The indication for use of the air conduction hearing aids in this submission is to amplify sound for individuals with impaired hearing. The devices are indicated for individuals with losses in the following category(ies). (Check appropriate space(s)): Severity: 1. Slight X 4. Severe Configuration: ✓ 1. High Frequency - Precipitously Sloping

This air-conduction behind-the-ear hearing instrument, intended to amplify sound . pressure waves and transmit the signal to the external ear through the medium of air, is designed to compensate for hearing losses from mild to severe. The device is powered by a standard hearing aid battery (type 13). . The device is manufactured and delivered completely assembled to the hearing aid . dispenser using materials and techniques widely used by other manufacturers of hearing devices. The intended use, performance specifications, functions and operations of the . ReSound® Digital 2000-BT are essentially identical to that described in the 510(k) Premarket Notification for the ReSound® BT4 Personal Hearing System™ The predicate device has the ability to retain programs in memory, and, with the use of . the optional remote control, up to three programs are accessible. The ReSound® Digital 2000-BT, however, is remote control/programmer dependent, therefore, no programs are retained in the device if the device is turned off. The ReSound® Digital 2000-DP is programmed by the hearing health care professional with up to 4 different programs per ear via Noah based ReSound ReSource™ software. . The operation and functioning of the DAI option is identical to that offered by other hearing aid manufacturers.

The provided text does not contain information about specific acceptance criteria, a study proving the device meets those criteria, or details regarding sample sizes, expert qualifications, or ground truth establishment.

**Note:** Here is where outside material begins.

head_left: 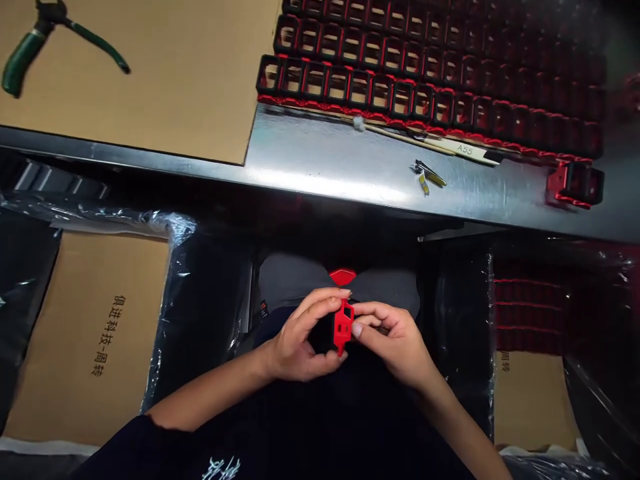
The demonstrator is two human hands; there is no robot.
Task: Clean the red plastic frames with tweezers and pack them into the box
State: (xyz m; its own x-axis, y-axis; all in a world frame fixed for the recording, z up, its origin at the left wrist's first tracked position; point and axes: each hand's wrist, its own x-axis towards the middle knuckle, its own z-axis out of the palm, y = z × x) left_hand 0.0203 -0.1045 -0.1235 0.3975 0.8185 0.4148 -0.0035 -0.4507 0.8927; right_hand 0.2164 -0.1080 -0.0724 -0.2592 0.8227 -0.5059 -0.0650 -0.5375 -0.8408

Instead, the document is a 510(k) premarket notification letter from the FDA regarding the ReSound Digital 2000-BT hearing aid. It focuses on establishing substantial equivalence to a predicate device (ReSound BT4 Personal Hearing System™) based on design, intended use, performance specifications, and manufacturing.

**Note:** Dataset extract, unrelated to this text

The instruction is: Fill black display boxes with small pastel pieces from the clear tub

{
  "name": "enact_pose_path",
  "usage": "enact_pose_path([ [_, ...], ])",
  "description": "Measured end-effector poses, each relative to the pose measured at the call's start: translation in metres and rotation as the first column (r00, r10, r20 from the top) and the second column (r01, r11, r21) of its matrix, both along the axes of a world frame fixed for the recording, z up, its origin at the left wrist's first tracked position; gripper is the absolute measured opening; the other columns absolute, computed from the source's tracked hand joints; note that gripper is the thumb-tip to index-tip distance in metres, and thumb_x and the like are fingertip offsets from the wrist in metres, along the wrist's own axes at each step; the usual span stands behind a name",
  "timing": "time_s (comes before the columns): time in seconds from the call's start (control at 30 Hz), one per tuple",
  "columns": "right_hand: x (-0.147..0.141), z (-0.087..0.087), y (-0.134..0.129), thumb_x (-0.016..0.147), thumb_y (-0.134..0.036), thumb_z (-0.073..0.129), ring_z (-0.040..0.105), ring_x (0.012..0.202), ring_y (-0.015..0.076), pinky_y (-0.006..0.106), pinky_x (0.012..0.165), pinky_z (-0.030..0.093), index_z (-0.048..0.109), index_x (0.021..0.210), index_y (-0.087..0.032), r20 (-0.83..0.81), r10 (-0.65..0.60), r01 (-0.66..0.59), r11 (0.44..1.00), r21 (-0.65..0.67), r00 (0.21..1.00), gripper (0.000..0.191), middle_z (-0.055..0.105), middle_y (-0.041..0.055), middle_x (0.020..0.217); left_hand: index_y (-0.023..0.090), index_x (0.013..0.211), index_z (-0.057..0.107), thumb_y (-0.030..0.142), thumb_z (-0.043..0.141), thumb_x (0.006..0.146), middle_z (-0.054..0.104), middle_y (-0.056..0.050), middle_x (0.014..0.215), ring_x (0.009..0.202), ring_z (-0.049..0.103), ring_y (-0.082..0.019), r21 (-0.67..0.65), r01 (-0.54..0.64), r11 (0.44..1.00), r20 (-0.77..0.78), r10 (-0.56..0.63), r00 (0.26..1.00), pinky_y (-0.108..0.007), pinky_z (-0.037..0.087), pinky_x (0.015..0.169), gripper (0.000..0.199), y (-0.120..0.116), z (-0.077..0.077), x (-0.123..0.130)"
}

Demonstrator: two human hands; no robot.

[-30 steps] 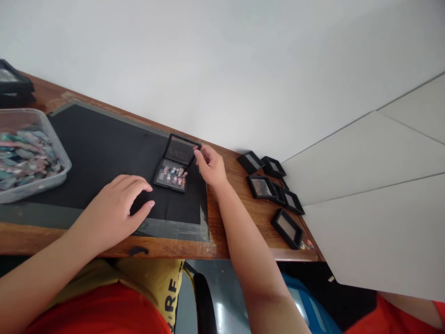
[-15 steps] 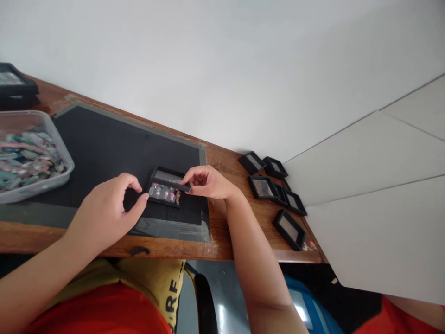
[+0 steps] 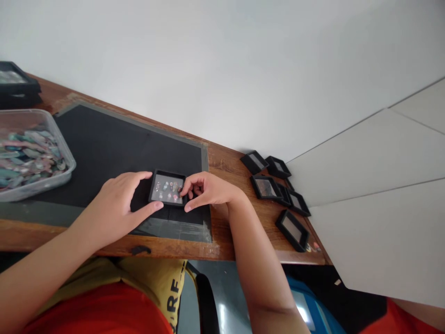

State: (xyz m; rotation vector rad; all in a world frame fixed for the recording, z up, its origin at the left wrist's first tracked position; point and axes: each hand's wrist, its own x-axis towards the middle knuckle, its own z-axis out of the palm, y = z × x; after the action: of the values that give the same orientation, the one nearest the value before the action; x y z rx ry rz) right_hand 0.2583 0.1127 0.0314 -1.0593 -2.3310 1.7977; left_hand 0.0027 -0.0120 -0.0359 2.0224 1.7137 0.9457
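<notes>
A small black-framed box point(image 3: 168, 203) lies flat on the black mat point(image 3: 114, 144), with rows of small decorated pieces showing under its clear window. My left hand point(image 3: 116, 206) is at the box's left side, thumb and forefinger spread apart, the thumb tip at its lower left edge. At the right edge of the box is my right hand point(image 3: 208, 191), its thumb apart from the fingers and a fingertip on the window; nothing is held in it.
A clear plastic tub point(image 3: 66, 171) of loose coloured pieces stands at the left, with stacked black boxes point(image 3: 21, 93) behind it. Several black boxes point(image 3: 292, 229) lie on the wooden table point(image 3: 225, 162) at the right. Another person's red sleeve point(image 3: 399, 320) shows at bottom right.
The box's lid, tilted up before under my right fingers, is now down flat over the pieces. My left hand has moved slightly right, its fingers opened wider around the box.
</notes>
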Motion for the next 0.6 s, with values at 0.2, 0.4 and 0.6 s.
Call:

Here's a breakdown of why the requested information isn't present:

• Acceptance Criteria and Reported Performance: The document outlines the functional similarities and differences between the new device and the predicate device, but it does not specify quantitative performance metrics or acceptance criteria for those metrics. For example, it mentions the device "is designed to compensate for hearing losses from mild to severe" but doesn't provide numerical thresholds for what constitutes "compensating."
• Study Details (Sample Size, Data Provenance, Experts, Adjudication): This type of detailed study information is typically found in clinical trial reports or performance evaluation summaries, which are not part of this 510(k) letter. The letter primarily focuses on regulatory approval based on equivalence.
• MRMC Comparative Effectiveness Study: There is no indication of a comparative effectiveness study involving human readers (or in this case, human users of hearing aids) with and without AI assistance.
• Standalone Performance: While the document describes the device's functionality, it doesn't present data from a standalone performance study in the way one might expect for an AI diagnostic device. The performance is implied to be similar to the predicate device.
• Ground Truth Type: For a hearing aid, "ground truth" would likely relate to objective measures of hearing improvement or speech intelligibility, but these are not detailed in this document.
• Training Set Sample Size and Ground Truth Establishment (for AI): Since this is a hearing aid and not an AI-driven diagnostic device in the modern sense (the "digital" refers to digital signal processing within the hearing aid, not a separate AI algorithm being trained on data), there's no mention of a training set or how ground truth for such a set would be established.

Summary based on the provided text:

The document focuses on demonstrating substantial equivalence to an existing predicate device rather than presenting a performance study with explicit acceptance criteria. Therefore, most of the requested information cannot be extracted from this text.